About this task.
Please find all lines in the data that hold the string "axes" and copy them.
######
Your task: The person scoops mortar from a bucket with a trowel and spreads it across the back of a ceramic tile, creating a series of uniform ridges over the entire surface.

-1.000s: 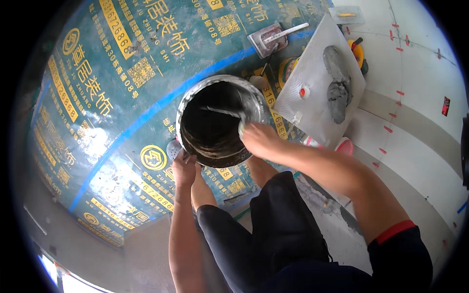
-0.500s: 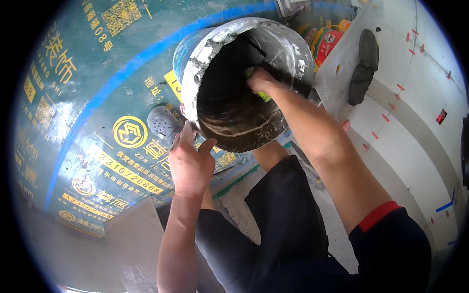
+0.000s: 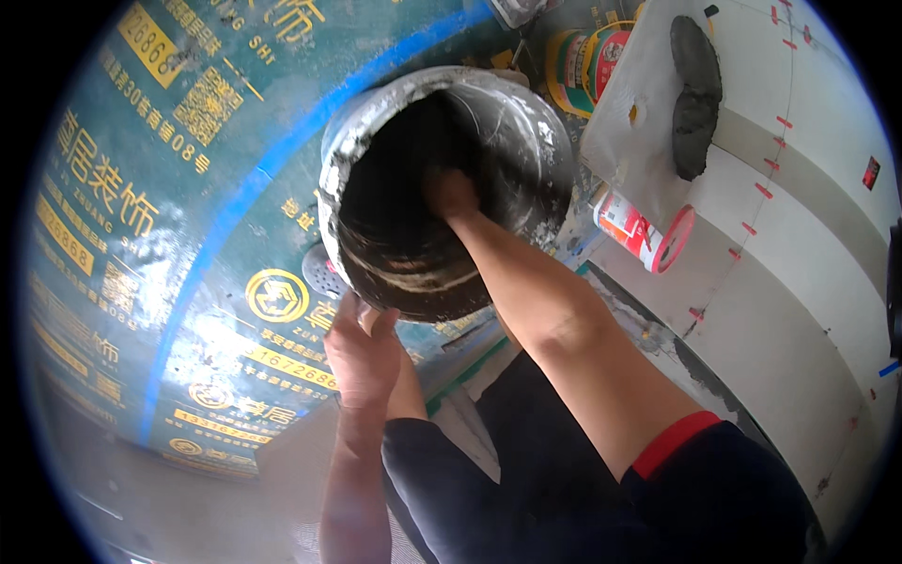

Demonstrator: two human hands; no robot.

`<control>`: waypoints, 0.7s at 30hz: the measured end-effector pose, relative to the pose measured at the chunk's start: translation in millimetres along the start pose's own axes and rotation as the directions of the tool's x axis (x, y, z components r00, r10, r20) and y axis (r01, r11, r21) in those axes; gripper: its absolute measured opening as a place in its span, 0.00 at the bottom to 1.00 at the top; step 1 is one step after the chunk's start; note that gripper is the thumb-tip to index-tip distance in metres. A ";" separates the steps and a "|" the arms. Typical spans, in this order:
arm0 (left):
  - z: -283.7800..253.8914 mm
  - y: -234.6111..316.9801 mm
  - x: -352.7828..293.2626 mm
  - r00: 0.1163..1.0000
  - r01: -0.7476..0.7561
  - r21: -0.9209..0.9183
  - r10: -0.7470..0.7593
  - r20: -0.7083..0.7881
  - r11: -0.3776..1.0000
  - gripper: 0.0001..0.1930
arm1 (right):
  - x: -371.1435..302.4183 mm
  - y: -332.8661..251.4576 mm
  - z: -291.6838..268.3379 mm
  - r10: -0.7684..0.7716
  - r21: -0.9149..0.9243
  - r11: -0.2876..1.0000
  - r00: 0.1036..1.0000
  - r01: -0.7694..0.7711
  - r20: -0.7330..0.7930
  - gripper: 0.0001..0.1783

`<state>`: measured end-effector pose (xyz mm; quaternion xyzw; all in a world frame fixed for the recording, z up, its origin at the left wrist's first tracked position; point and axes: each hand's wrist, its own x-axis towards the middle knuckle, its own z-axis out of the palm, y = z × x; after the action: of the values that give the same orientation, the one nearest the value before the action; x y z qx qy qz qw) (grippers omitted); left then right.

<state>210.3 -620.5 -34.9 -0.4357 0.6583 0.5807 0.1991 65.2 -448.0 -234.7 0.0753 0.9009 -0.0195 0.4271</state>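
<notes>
A large, mortar-crusted bucket (image 3: 543,155) is tipped with its mouth toward me, its inside dark and streaked with wet grey residue. At its lower left rim my left hand (image 3: 362,362) is closed on the edge, thumb up. My right hand (image 3: 453,195) reaches deep into the mouth, fingers curled. The tool it holds is lost in shadow now; the earlier frame shows a yellow-green handle in that fist. What lies at the bucket's bottom is too dark to make out.
Right of the bucket, a pale slab (image 3: 639,141) carries a thick strip of grey mortar (image 3: 697,103). A red-and-white tub (image 3: 628,226) and a green-and-red pail (image 3: 571,73) stand nearby. Printed green sheeting (image 3: 235,221) with blue tape (image 3: 272,164) covers the left floor. A grey clog (image 3: 324,273) shows beside the bucket.
My right hand has gone deeper into the bucket and left, and its tool's handle has dropped out of sight. My left hand stays at the rim. The whole view has shifted, revealing the red-and-white tub.
</notes>
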 end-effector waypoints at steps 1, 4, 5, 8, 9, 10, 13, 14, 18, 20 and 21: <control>3.6 3.6 2.1 1.000 -0.022 -0.003 0.022 0.014 1.000 0.18 | 11.9 8.1 3.2 -0.063 -0.037 0.997 0.998 0.064 0.016 0.23; 1.1 -2.1 0.1 1.000 0.001 0.007 -0.001 0.012 1.000 0.18 | -1.8 -0.4 21.7 -0.161 0.000 0.987 0.985 0.161 0.057 0.19; -0.9 -4.4 -0.4 1.000 0.003 -0.006 -0.003 -0.003 1.000 0.17 | -3.2 -6.8 30.6 -0.162 0.007 0.987 0.985 0.162 0.065 0.19; 6.8 0.7 1.0 0.999 -0.033 -0.027 0.033 -0.005 0.999 0.17 | 7.6 -9.5 48.8 -0.636 -0.478 0.686 0.772 0.549 -0.026 0.14; 4.6 0.1 -0.2 0.999 -0.047 -0.023 0.047 -0.018 0.999 0.16 | 0.8 -16.7 56.6 -0.653 -0.483 0.689 0.752 0.541 -0.089 0.11; 3.1 -1.0 -0.9 0.999 -0.047 -0.014 0.047 -0.022 0.999 0.16 | -4.0 -23.8 61.0 -0.667 -0.488 0.693 0.729 0.531 -0.154 0.09; 3.6 -0.3 -1.1 1.000 -0.030 0.002 0.030 -0.007 1.000 0.16 | -8.2 -30.8 57.1 -0.716 -0.405 0.689 0.652 0.601 -0.252 0.09; 5.0 3.2 -0.4 1.000 0.021 0.017 -0.022 0.020 1.000 0.16 | -8.1 -30.9 52.6 -0.726 -0.383 0.685 0.624 0.620 -0.289 0.08; 3.2 0.6 0.9 0.998 0.051 0.058 -0.053 0.031 0.997 0.16 | -44.4 -36.4 28.7 -0.636 -0.251 0.771 0.685 0.586 -0.354 0.09; 7.9 -0.8 3.1 0.998 0.041 0.060 -0.044 0.046 0.997 0.17 | -72.5 -31.5 11.2 -0.318 0.413 0.808 0.901 0.421 -0.296 0.10; 7.5 -1.4 2.8 0.997 0.045 0.066 -0.048 0.055 0.997 0.17 | -96.0 -38.2 -1.0 -0.035 0.861 0.504 0.998 0.070 -0.060 0.10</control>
<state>208.1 -614.3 -39.7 -0.4276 0.6605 0.5664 0.2451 118.5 -497.0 -161.0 0.2506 0.7811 -0.4763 0.3166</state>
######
Solution to the problem.
`<control>`: waypoints, 0.7s at 30hz: the measured end-effector pose, relative to the pose measured at the chunk's start: translation in millimetres along the start pose's own axes and rotation as the directions of the tool's x axis (x, y, z components r00, r10, r20) and y axis (r01, r11, r21) in those axes; gripper: its absolute measured opening as a place in its span, 0.00 at the bottom to 1.00 at the top; step 1 is one step after the chunk's start; note that gripper is the thumb-tip to index-tip distance in metres. A ";" separates the steps and a "|" the arms. Typical spans, in this order:
`<state>`: measured end-effector pose (xyz mm; quaternion xyzw; all in a world frame fixed for the recording, z up, its origin at the left wrist's first tracked position; point and axes: each hand's wrist, its own x-axis towards the middle knuckle, its own z-axis out of the palm, y = z × x; after the action: of the values that give the same orientation, the one nearest the value before the action; x y z qx qy qz qw) (grippers omitted); left then right.

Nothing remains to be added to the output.